Sus labios rozando los míos.
Los míos devorando los suyos con fervor.
Sus manos acariciando mi rostro.
Las mías explorando su cuerpo.
Mis dedos recorriendo desnudez de su pecho.
Los suyos intentando cruzar el límite de lo permitido.
Mis recuerdos entremezclándose con los videos, mi mente haciéndome sentirlo tan real. Desperté dando un salto, con mi cuerpo empapado de sudor y la piel ardiendo por el deseo más mundano; giré con brusquedad buscándolo con la mirada, podía escucharlo suspirar mi nombre, jadeando tan cerca de mi oído.

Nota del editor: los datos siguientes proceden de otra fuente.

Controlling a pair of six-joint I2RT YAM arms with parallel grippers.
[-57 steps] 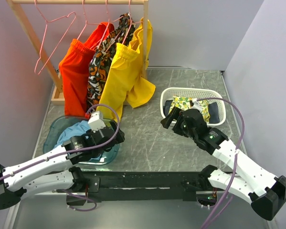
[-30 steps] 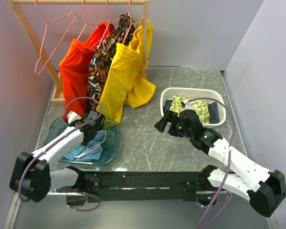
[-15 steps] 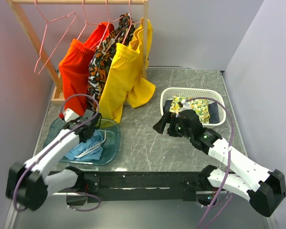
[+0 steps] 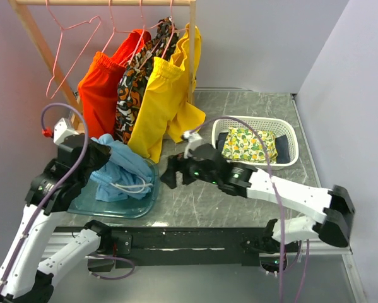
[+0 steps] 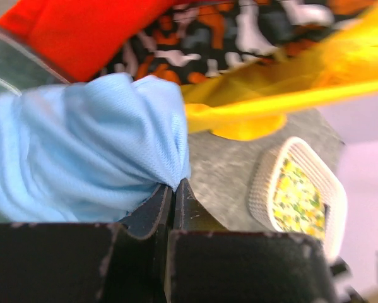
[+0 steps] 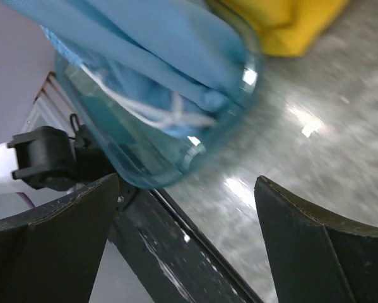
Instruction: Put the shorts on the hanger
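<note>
Top external: our left gripper (image 4: 95,153) pinches the shorts (image 4: 124,167) over the tray (image 4: 122,207).
Our right gripper (image 4: 171,177), jaws wide, is near; we should take the waistband's far side and spread it before the hanger (image 4: 75,57).

The top camera looks down from behind the near edge over the whole bench (image 4: 239,107). Left wrist faces right, right wrist faces left — both close, all 3 sharing the shorts (image 4: 122,165).

White arm links (image 4: 26,235), black joints (image 4: 50,187), purple cables (image 4: 62,105).
</note>
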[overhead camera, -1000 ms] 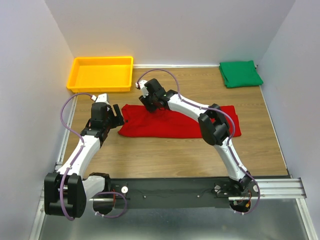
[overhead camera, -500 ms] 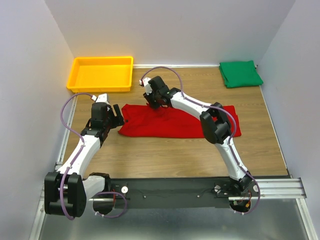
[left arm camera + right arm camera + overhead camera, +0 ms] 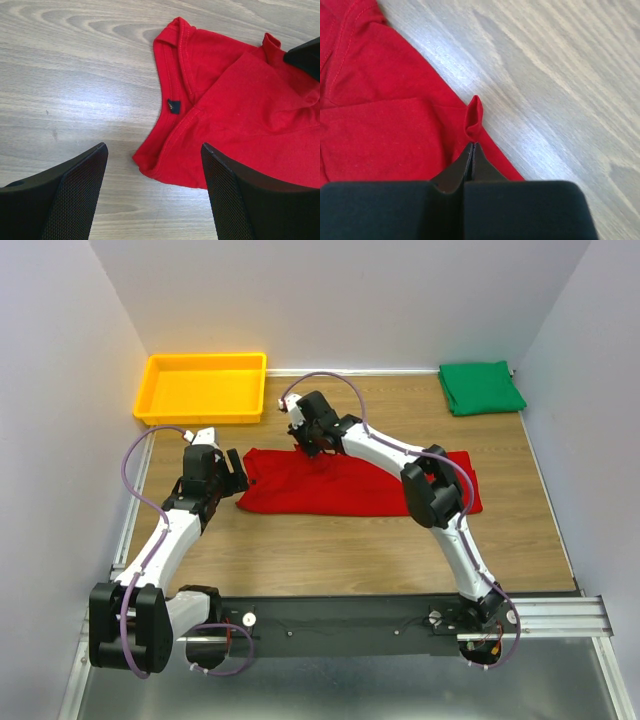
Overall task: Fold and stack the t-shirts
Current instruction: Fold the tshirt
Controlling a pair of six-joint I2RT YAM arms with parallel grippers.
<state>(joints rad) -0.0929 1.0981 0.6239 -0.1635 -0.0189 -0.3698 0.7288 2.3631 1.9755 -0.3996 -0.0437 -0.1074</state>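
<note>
Right tool (image 3: 472,147) is clamped on a puckered edge of the bright red cloth t-shirt (image 3: 350,485) spread on the wood-grain counter (image 3: 330,540); left tool (image 3: 154,150) is held agape. Folded green cloth t-shirt (image 3: 482,387) is seen far right, shallow yellow plastic tray (image 3: 205,418) far left.

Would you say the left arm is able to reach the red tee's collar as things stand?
Probably yes: its open fingers hang just short of the collar, with only bare table between.
</note>
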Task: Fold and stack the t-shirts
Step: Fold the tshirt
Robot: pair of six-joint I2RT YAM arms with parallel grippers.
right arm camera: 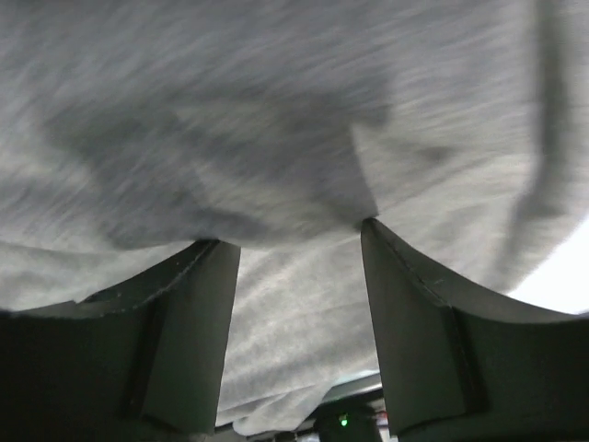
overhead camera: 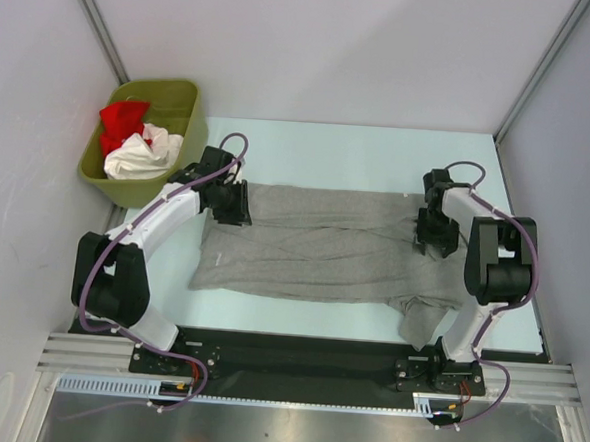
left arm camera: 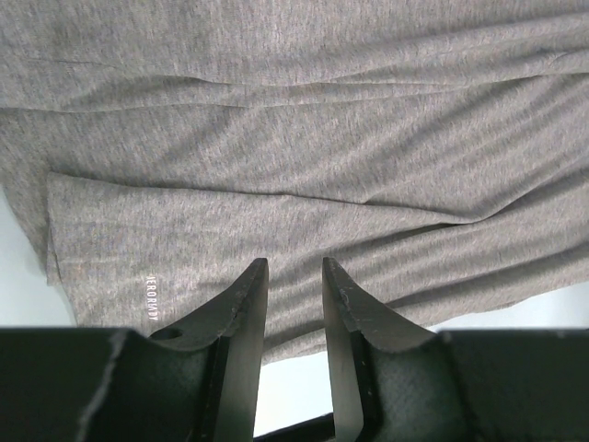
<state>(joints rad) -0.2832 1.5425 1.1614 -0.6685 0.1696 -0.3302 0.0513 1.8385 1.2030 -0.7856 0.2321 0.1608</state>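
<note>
Heather-grey t-shirt [overhead camera: 323,248] spread on the counter [overhead camera: 329,148], mid-frame.
Left jaws part-open and right jaws wide, both empty, at its two ends; olive bin [overhead camera: 189,109], upper left, holds a red shirt [overhead camera: 121,120] and a white shirt [overhead camera: 139,157].

Top cam: high behind the arm bases [overhead camera: 166,358], facing down over the whole counter [overhead camera: 329,148]. Wrist cams look past the left pincer [left arm camera: 293,269] and right pincer [right arm camera: 293,235], v. close on the grey t-shirt [overhead camera: 323,251], shared by all 3 views.
</note>
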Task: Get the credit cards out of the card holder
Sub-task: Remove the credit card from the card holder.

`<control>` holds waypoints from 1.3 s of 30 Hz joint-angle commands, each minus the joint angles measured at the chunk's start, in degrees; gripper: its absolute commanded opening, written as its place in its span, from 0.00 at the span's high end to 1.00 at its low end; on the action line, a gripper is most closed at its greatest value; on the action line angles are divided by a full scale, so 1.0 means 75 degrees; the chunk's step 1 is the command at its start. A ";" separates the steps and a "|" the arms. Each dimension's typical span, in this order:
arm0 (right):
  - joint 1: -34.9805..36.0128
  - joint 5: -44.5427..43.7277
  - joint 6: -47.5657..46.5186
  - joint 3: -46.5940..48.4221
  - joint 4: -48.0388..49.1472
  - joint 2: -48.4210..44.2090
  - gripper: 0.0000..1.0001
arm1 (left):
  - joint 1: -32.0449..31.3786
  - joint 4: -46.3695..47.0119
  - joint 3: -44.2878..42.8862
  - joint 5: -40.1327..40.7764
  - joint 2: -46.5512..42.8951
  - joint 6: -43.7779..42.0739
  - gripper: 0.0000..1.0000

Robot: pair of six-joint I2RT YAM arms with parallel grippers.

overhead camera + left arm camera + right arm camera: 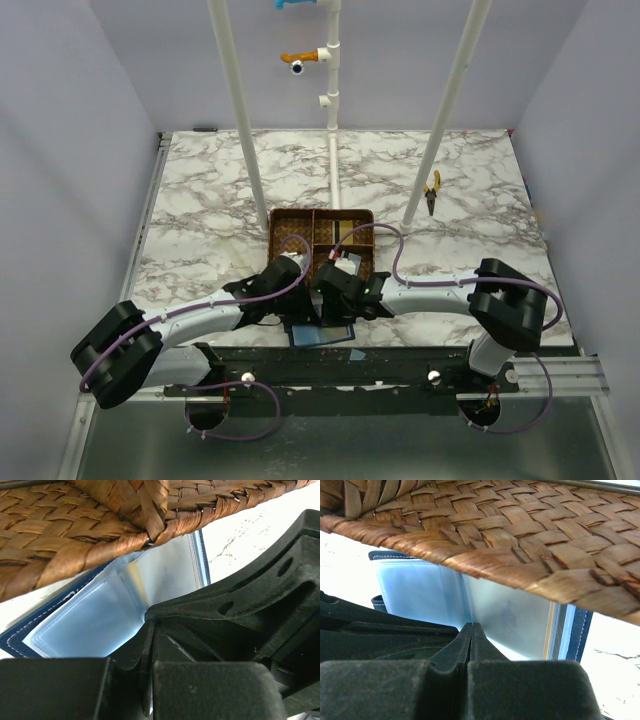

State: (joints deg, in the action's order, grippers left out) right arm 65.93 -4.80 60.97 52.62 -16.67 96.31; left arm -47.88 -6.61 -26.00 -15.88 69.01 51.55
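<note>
1. The left gripper (149, 647) had its fingers pressed together, with nothing visible between them. The right gripper (471, 636) was closed the same way.
2. Both sets of tips rested at the fold of the card holder (420, 592), which lay open on the table (200, 200) close to the near wall of the wicker tray (520, 530).
3. The task looked barely begun: the credit cards (550, 630) (only a gold edge showed) sat in the pockets, and none was out.
4. No writing could be read. A faint mark behind one pocket was too blurred.
</note>
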 commanded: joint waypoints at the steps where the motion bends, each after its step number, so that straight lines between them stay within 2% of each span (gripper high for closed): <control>1: -0.0024 -0.0241 -0.0097 0.0015 -0.0386 -0.0410 0.99 | -0.0038 0.0044 0.0031 0.0107 0.0091 0.0153 1.00; 7: -0.0021 -0.0889 -0.0034 0.0121 -0.1155 -0.0912 0.99 | -0.0038 -0.0555 0.0060 0.0583 0.0012 0.0162 1.00; 12: -0.0020 -0.1146 0.0101 -0.0013 -0.1589 -0.1006 0.99 | -0.0038 -0.0546 -0.0088 0.0622 0.0372 0.0008 1.00; 18: -0.0022 -0.1246 0.0198 -0.0216 -0.1707 -0.1191 0.74 | -0.0038 -0.0315 -0.0250 0.0536 0.0826 -0.0070 1.00; 30: -0.0019 -0.1393 0.0361 -0.0383 -0.1859 -0.1284 0.69 | -0.0044 -0.0079 -0.0505 0.0379 0.1370 -0.0211 1.00; 39: -0.0024 -0.1356 0.0386 -0.0448 -0.1813 -0.1138 0.60 | -0.0038 -0.0037 -0.0324 0.0377 0.1158 -0.0185 1.00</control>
State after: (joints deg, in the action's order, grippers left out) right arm 65.89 -13.06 63.20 50.15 -29.69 87.74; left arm -48.03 -6.79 -29.93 -14.55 77.84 51.62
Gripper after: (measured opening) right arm 0.400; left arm 0.008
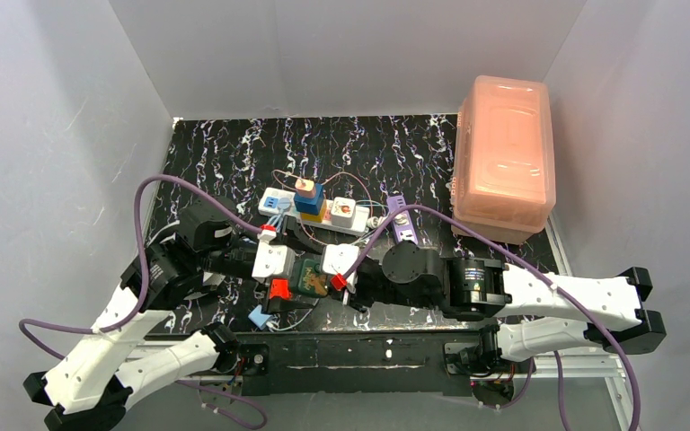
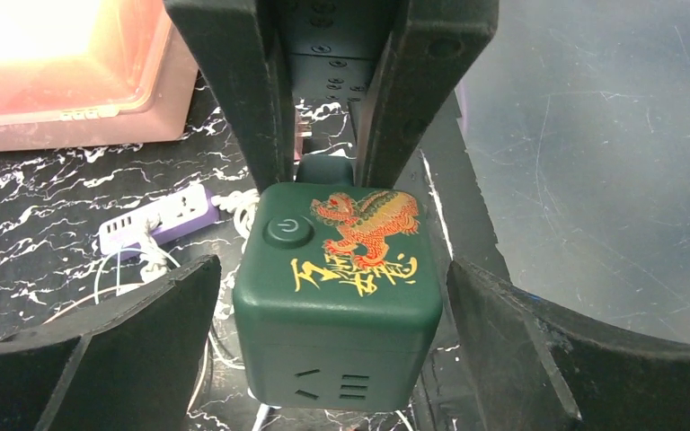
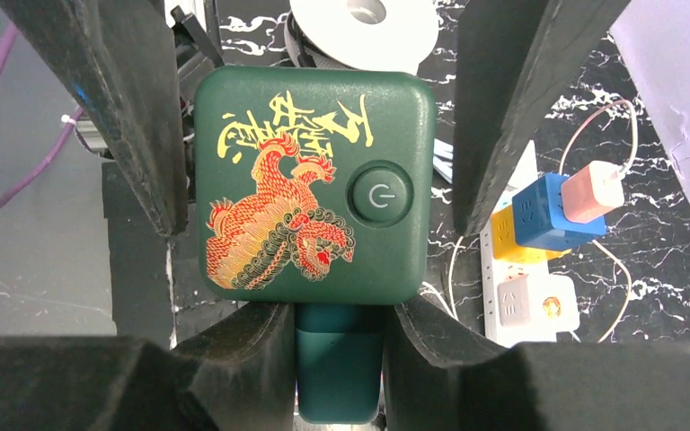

<<Luci... me vuelves loco>> <<Luciana... me encantas>> <<hermosa, si no te detienes yo...>>
Tapé mis oídos como si así pudiera evitar escuchar su voz, pero todo estaba en mi cabeza. ¡Basta! ¡Basta! ¡Basta!
<<No tienes ni idea de cuantas ganas tenía de tocar tu trasero>> <<Bésame, hermosa>>
- ¡Basta! -grité a la nada y todo se detuvo. En la oscuridad de mi habitación mi acelerada respiración era lo único que quebrantaba el silencio, no quería volver a intentar dormir. Su ausencia se había convertido en el Freddy Krueger de mis noches.
Di otra vuelta más, acomodándome sobre mi costado, consiguiendo el mismo resultado: permanecer despierta. Deseaba que mis pensamientos no giraran en torno a las cosas buenas del muchacho sino que señalaran todos sus errores y me hicieran odiarlo pero estaba ese sentimiento latente que aún no me dignaba a aceptar y que salía a su rescate en momentos como este en los que más me quería alejar de él. Ni siquiera mis emociones iban acorde a cómo debería sentirme porque no me sentía tan mal, al contrario había una parte de mí que se sentía tranquila, en paz, casi feliz y otra que intentaba -aunque no llegaba del todo -preocuparse por Alejandro. La culpabilidad que me carcomía, en realidad, se debía principalmente a haber hecho algo que iba en contra de todos mis principios, algo que tantas veces había jurado no hacer y había juzgado a los que lo hacían; No obstante, a este punto ya mis principios no tenían ninguna validez puesto que había roto todos y cada uno de ellos.